Tańczyłaś dalej, jednak dłonie coraz częściej wędrowały w miejsca, gdzie nie powinny. Zaczynało cię to wkurwiać, coraz częściej odtrącałaś mężczyzn od siebie, nie podobało ci się, że naruszali twoją przestrzeń osobistą. Rozjuszyłaś się dopiero wtedy, gdy jeden facet przytrzymał twoje ręce w górze, w drugi zaczął ściągać z ciebie bluzkę. Chciałaś krzyknąć, ale ten, który w mocnym uścisku zamknął twoje dłonie, brutalnie cię pocałował. Odwróciłaś głowę z obrzydzenia, w głowie zapaliła ci się czerwona lampka, zaczynałaś panikować. Miałaś szczęście, że w barze znajdował się ktoś na tyle trzeźwy, by odwrócić od ciebie uwagę Egipcjan jakimiś słowami.
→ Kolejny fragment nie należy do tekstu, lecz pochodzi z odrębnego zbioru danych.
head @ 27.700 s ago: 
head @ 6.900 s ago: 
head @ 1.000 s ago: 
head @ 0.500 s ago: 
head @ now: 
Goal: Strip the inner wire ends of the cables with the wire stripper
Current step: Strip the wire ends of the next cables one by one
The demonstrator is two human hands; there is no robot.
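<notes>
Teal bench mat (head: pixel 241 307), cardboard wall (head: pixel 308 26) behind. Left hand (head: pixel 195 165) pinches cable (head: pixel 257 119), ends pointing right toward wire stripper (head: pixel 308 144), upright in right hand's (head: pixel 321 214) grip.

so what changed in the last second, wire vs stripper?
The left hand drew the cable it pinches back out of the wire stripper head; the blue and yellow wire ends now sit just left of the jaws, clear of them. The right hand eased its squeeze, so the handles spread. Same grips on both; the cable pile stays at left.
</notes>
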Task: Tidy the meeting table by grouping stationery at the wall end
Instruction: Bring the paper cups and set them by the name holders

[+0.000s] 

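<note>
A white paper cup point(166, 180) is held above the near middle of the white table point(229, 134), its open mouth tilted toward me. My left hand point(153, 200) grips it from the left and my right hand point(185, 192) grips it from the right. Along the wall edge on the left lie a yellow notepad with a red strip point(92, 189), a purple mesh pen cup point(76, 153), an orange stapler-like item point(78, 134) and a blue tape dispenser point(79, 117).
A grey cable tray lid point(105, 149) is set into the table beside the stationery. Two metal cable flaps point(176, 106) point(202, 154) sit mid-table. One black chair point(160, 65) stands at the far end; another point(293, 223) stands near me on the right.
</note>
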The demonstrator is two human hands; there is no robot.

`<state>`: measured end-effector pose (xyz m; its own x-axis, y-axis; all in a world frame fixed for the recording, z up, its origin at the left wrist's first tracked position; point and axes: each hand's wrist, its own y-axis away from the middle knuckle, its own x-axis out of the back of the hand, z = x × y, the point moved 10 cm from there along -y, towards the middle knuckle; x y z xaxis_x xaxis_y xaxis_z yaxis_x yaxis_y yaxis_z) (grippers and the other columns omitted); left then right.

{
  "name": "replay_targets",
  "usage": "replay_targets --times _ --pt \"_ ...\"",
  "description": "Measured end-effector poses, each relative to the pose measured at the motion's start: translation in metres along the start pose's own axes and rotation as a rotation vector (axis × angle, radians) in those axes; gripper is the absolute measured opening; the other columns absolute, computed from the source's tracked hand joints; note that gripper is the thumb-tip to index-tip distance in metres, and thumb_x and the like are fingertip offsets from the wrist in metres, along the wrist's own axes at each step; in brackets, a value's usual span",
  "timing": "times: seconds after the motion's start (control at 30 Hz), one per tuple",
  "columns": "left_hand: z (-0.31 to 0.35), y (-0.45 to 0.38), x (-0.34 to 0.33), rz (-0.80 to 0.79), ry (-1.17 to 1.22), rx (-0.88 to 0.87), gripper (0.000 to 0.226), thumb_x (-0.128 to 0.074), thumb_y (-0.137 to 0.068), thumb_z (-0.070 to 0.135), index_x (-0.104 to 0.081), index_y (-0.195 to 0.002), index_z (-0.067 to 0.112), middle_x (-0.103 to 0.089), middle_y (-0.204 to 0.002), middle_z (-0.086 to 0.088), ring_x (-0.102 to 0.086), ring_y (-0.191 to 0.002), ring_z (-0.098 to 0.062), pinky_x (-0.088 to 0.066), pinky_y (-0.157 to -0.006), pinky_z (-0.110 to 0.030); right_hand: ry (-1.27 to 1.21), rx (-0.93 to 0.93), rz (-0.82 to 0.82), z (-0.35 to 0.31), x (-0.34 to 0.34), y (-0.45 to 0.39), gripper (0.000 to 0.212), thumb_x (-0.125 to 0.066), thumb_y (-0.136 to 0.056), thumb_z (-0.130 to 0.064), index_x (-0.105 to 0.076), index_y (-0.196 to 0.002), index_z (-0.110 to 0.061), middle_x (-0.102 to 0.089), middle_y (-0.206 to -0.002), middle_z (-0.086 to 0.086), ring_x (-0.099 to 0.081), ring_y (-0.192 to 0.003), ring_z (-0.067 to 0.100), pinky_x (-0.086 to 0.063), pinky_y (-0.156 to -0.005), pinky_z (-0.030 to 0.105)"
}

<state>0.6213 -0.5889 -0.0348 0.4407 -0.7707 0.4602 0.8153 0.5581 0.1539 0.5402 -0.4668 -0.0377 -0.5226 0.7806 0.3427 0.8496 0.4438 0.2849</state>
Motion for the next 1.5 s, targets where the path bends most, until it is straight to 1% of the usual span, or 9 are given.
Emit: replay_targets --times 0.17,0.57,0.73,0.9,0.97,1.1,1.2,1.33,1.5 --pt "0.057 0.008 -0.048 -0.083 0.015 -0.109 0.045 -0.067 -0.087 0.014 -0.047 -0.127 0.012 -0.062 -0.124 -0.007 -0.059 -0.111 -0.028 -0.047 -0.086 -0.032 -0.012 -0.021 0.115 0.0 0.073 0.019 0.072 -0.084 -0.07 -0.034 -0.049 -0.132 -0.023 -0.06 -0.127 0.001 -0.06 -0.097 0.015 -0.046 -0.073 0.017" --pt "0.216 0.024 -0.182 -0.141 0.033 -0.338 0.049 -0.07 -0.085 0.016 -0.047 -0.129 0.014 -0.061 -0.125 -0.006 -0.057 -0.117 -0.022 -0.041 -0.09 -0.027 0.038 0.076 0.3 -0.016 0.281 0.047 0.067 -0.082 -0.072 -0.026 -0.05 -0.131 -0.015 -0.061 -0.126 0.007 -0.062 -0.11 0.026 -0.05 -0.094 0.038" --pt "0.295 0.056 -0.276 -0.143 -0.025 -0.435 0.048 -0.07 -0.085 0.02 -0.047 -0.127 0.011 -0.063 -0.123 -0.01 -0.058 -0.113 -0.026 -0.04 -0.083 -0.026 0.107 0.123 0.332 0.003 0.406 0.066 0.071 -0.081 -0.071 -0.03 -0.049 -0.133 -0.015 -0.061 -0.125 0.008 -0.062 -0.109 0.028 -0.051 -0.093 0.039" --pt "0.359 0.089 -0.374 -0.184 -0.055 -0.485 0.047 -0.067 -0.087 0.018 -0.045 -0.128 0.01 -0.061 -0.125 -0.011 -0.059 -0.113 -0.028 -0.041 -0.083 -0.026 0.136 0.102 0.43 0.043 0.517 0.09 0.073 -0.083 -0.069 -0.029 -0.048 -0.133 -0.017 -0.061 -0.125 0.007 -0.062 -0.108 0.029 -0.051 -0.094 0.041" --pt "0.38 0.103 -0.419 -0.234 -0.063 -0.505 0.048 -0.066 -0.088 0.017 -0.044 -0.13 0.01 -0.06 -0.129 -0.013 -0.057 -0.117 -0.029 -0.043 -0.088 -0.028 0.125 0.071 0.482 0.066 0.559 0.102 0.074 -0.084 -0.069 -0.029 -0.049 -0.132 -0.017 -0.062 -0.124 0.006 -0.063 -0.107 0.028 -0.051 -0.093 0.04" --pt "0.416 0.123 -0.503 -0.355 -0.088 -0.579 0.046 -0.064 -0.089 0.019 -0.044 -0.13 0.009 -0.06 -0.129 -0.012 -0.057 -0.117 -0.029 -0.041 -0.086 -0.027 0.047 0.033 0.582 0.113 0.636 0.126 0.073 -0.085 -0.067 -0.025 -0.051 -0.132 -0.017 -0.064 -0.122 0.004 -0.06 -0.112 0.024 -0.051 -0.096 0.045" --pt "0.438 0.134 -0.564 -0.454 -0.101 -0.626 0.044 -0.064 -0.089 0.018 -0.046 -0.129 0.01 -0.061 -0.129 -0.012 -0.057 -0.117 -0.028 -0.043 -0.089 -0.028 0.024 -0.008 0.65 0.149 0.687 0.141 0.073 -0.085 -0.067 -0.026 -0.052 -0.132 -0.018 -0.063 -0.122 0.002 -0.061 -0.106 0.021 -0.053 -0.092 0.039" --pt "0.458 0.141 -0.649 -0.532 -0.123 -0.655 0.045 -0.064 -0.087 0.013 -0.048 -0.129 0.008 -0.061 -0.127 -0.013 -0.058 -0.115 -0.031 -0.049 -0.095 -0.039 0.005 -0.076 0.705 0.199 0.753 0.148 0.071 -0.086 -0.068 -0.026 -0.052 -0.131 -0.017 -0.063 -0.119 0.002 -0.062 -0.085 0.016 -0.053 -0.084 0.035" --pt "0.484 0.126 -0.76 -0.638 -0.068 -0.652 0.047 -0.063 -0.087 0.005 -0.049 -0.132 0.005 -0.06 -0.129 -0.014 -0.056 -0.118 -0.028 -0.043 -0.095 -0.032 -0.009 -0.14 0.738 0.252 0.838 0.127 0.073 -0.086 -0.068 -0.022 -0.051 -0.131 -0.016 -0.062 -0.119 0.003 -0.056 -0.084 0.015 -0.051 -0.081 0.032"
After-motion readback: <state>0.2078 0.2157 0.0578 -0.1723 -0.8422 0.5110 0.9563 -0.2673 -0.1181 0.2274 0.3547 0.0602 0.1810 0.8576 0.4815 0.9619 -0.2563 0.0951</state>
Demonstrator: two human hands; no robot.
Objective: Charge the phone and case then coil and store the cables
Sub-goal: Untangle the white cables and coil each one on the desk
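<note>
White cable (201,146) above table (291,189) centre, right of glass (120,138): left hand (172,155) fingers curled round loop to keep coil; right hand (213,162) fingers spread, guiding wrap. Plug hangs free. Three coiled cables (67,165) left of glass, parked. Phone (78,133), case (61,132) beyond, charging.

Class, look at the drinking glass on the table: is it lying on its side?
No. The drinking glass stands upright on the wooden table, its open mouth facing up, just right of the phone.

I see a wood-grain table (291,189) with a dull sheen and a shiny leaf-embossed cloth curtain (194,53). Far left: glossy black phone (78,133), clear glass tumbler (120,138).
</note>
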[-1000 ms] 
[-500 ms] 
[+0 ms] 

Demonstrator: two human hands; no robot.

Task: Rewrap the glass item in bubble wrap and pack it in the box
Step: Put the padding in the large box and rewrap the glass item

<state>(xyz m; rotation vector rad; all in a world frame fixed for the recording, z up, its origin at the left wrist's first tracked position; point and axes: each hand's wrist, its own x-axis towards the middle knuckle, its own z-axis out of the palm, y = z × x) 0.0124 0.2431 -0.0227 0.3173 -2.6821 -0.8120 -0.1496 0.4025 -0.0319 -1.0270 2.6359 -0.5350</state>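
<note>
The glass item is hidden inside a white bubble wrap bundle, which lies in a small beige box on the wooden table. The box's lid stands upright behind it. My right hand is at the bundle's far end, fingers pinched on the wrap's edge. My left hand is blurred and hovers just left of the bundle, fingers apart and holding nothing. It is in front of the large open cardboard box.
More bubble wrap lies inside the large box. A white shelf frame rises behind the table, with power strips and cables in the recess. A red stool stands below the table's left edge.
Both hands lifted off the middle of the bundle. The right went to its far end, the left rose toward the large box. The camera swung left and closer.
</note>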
Nie zrozumiałaś ich dlatego, że były po egipsku, chociaż pewnie i wypowiedziane w twoim rodzimym języku byłyby dla ciebie nie zrozumiałe. Za dużo alkoholu krążyło w twoich żyłach. Odetchnęłaś z ulgą, gdy mężczyźni zostawili cię samej sobie i ruszyli w stronę jakiejś rozmazanej w twoich oczach postaci. To była szansa dla ciebie, by opuścić lokal, uciec od tych napastliwych facetów. Zatrzymał cię jednak dźwięk pięści wbijającej się w miękkie ciało i cichy jęk, wydobywający się z ust twojego wybawiciela. Potem jego ciało uderzyło ciężko o podłogę, pod naporem co chwila atakujących dłoni. Teraz już nieco chwiejnie cofnęłaś się i stanęłaś pomiędzy zgiętym w pół młodzieńcem, a grupką Egipcjan. Miałaś nadzieję, że nie podniosą ręki na kobietę, nawet na tą, do której się przed chwilą dobierali. - Odpierdolcie się, skurwysyny - wysyczałaś przez zęby, jednocześnie próbując pomóc wstać mężczyźnie, który odważnie stanął w twojej obronie. Wydawało ci się, że skądś go znasz, jednak nie mogłaś mieć pewności. Twoje oczy kłamały, nic co widziałaś, nie było prawdą. Niedobrze, że w drodze do klubu zdążyłaś wypalić dwa jointy, Rosie. Peszek, chyba Egipcjanie nie rozumieli, co się do nich mówi, bo z groźnymi minami ponownie ruszyli w waszą stronę.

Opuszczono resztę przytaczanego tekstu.